Sir Howell J. Williams later rebuilt the properties that fronted onto Gray's Inn Road and completed the main hall of the current London Welsh Centre. The new premises were formally handed over by Williams on 5 November 1937. The properties on Doughty Street and Mecklenburgh Square have since been sold off for residential use, but the premises fronting on to Gray's Inn Road remain in use as the modern-day London Welsh Centre.

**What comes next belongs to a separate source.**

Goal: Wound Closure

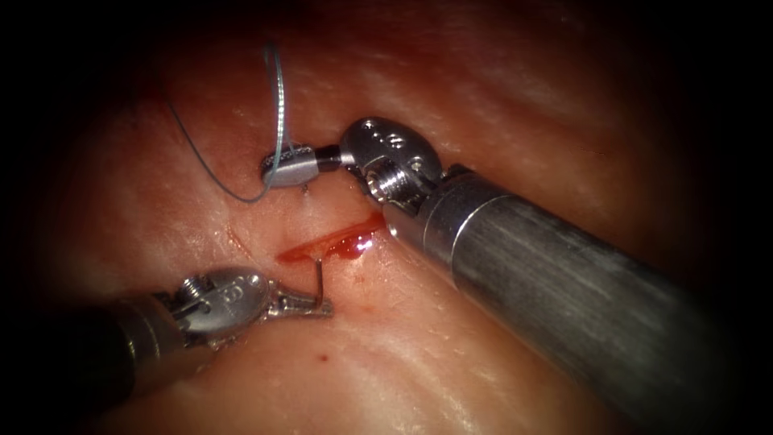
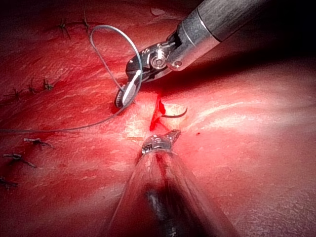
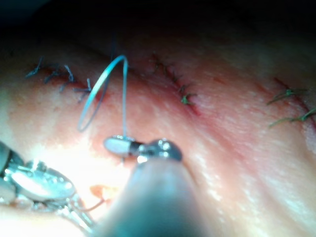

The bar at the centre was officially opened by Harry Secombe on Saint Patrick's Day (17 March) 1971.

The building is in the Holborn conservation area.

=== World War II ===
During the period 1940–1946, the Welsh Services Club provided beds and meals for Welsh (and a few Canadian) military personnel passing through London. On 13 December 1941, the centre was officially committed for use as a Welsh Services Club. Lord Atkin was chair of the newly formed Welsh Services Club, which was opened by David Lloyd George.

== Activities ==
The centre seeks to promote the arts (primarily Welsh art and culture) and provide local community use facilities.

=== Magazine ===
The London Welsh Association's monthly magazine, Y Ddolen, was introduced in 1925. When it reappeared after the Second World War in October 1946, it was called Y Ddinas. Some idea of the range of activities at the London Welsh Centre in the post-war years can be gathered from the announcement in Y Ddinas for just one month, January 1948. The centre was the venue for three dances, two nights of community singing, a concert, two whist drives and an "at home". The centre's magazine is now published quarterly alongside regular newsletters by email.

=== Welsh Language Classes ===
Welsh language classes have been held more or less continuously at the London Welsh Centre since 1946. The Saturday morning Welsh classes for children, which began in 1957, resulted in the establishment of the London Welsh School a year later. Welsh language classes are now held at the centre each week, for three different levels of ability. All-day, intensive Welsh language courses are held on weekends, two or three times each year.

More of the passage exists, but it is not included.